M. RIDVAN SADIKOĞLU

M. RIDVAN SADIKOĞLU

İNSAN İNSANA EMANETTİR

SEN RABBİN NEFESİSİN - 3

Ortaya atılan bir konu, filanca yazardan birkaç alıntı, filanca kitaptan üç beş anekdot, şu filozoftan icap ettiği kadar hikmet, bu ariften bir tutam irfanla da her şeyi bilen, her konuda ahkam kesen, elindeki malumat kırıntısı ile allame olan bir toplum çıkıyor ortaya. 

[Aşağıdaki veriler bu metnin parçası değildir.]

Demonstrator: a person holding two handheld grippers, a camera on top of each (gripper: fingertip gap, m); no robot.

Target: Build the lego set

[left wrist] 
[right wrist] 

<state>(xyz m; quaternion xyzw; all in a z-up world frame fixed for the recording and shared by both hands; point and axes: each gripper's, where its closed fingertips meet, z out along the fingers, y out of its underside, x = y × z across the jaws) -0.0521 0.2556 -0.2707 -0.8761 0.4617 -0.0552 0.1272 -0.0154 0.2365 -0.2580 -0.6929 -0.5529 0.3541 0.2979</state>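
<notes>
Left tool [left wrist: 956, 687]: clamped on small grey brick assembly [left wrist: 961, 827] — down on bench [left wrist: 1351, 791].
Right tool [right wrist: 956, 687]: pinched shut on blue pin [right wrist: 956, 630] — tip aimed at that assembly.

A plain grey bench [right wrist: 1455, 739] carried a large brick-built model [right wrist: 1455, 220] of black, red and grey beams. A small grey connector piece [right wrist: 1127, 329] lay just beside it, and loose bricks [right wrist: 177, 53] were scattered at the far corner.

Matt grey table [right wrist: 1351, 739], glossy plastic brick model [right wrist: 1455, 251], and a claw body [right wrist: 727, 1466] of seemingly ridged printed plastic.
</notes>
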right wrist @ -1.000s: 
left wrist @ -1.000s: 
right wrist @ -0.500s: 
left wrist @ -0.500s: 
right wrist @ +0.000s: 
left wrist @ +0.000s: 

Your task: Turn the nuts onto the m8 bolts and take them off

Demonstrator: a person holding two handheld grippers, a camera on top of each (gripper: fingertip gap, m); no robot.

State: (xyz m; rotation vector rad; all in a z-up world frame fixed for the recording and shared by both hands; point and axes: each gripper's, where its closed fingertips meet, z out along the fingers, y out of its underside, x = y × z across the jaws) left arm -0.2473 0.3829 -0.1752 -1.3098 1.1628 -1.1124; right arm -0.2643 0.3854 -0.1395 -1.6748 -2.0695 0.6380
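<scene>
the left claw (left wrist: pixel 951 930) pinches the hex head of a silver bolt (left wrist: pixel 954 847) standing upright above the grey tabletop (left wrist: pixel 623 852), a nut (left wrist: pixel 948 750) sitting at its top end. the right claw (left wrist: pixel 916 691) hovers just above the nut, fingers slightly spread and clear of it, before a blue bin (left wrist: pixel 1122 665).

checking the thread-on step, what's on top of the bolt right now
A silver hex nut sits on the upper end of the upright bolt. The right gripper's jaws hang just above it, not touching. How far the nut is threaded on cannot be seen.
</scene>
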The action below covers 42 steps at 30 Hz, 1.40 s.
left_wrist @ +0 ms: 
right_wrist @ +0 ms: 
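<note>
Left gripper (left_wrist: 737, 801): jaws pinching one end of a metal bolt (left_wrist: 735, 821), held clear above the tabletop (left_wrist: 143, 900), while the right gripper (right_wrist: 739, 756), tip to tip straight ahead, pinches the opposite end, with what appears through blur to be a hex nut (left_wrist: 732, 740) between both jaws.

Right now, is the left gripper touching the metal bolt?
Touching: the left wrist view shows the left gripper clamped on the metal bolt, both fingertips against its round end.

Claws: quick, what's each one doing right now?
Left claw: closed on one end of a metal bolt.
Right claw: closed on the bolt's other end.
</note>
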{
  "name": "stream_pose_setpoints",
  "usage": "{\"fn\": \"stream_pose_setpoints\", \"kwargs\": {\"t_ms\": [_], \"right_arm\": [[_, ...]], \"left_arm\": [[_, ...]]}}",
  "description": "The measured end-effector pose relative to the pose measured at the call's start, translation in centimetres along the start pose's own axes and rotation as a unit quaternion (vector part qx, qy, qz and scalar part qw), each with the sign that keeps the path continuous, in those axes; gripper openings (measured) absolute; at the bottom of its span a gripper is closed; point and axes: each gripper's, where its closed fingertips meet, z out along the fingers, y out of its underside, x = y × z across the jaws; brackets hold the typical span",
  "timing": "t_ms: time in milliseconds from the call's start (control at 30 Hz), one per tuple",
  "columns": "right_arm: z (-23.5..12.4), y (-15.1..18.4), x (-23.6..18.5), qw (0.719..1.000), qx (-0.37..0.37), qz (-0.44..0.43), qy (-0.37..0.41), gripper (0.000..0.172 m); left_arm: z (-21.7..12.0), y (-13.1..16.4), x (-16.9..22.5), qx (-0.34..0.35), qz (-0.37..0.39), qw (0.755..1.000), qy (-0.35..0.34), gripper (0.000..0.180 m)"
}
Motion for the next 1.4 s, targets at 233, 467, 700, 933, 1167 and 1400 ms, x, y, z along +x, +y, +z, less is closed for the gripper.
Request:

Hiçbir hayran olunası zenginliği, inceliği, derinliği, başkalığı olmayan ama buna rağmen sebepsizce başkalarının hayranlığını kazanmayı bekleyen şaşkın, heveskâr bir kalabalığın olduğu bir ortamda insanlar; üretmek, okumak, bilgilenmek için neden uğraşsın ki?

Ama bence şu manzaranın en acınası tarafı da bu kadar aktivite, bu kadar harcama, bu kadar didinip durma, bu kadar ondan bundan bahsetme, bu kadar afili poz, bu kadar cafcaf ve parıltıyla mutlu olmaya çalışan bu güruhun hala “ben neden mutlu, huzurlu değilim” sorusunu keşfedememiş olması.

Böyle bir keşif sancısı olmayan toplumun sosyolojik bir röntgeni çekilse; birbiriyle sürekli didişen, birbirinin hakkına hukukuna riayetkâr olmaktan hızla uzaklaşan, ahlâklı davranışı hep başkalarında görmek isteyen, yargılarken kaba ve katı, severken ölçüsüz ve bencil, meseleleri derinliğine kavramak yerine zihnini klişelere teslim eden, tabii olan her şeyi tahrip eden, muhasebesiz, muhakemesiz, her oltaya gelen, her zokayı yutan, her rüzgâra kapılan, liyakate sahip çıkmayan, değerlerinden yeni değerler üretemeyen ve yeniliklerle kaidesini kaybeden bir görüntü çıkar ortaya kanımca.

Farkında mısınız bilmiyorum ama bence bu yüzden büyük kelimelerle konuşuyor, küçük anlamlarla idare etmeye çalışıyor; büyük meseleleri çözmeye soyunuyor, küçük engellere takılıp kalıyoruz. 

Yanlışın tarifinde hemen hepimiz hemfikiriz ama oradan doğrunun pratiğine geçemiyoruz.

Bu yüzden olsa gerek, ben sürekli birilerinden bahsediyorum ya da birileri sürekli benden bahsediyor; ne zaman bir araya gelsek başkalarını konuşuyoruz.  Bu yüzden olsa gerek, hiç kimse hiçbir zaman kendinden bahsetmiyor; hiç kimse hiçbir zaman kendinde olmuyor, hiç kimse hiçbir zaman kendini yaşamıyor. Bu yüzden olsa gerek, bize hatamızı, yanlışımızı, eksiğimizi, eksikliğimizi söyleyeni anında düşman belliyoruz. 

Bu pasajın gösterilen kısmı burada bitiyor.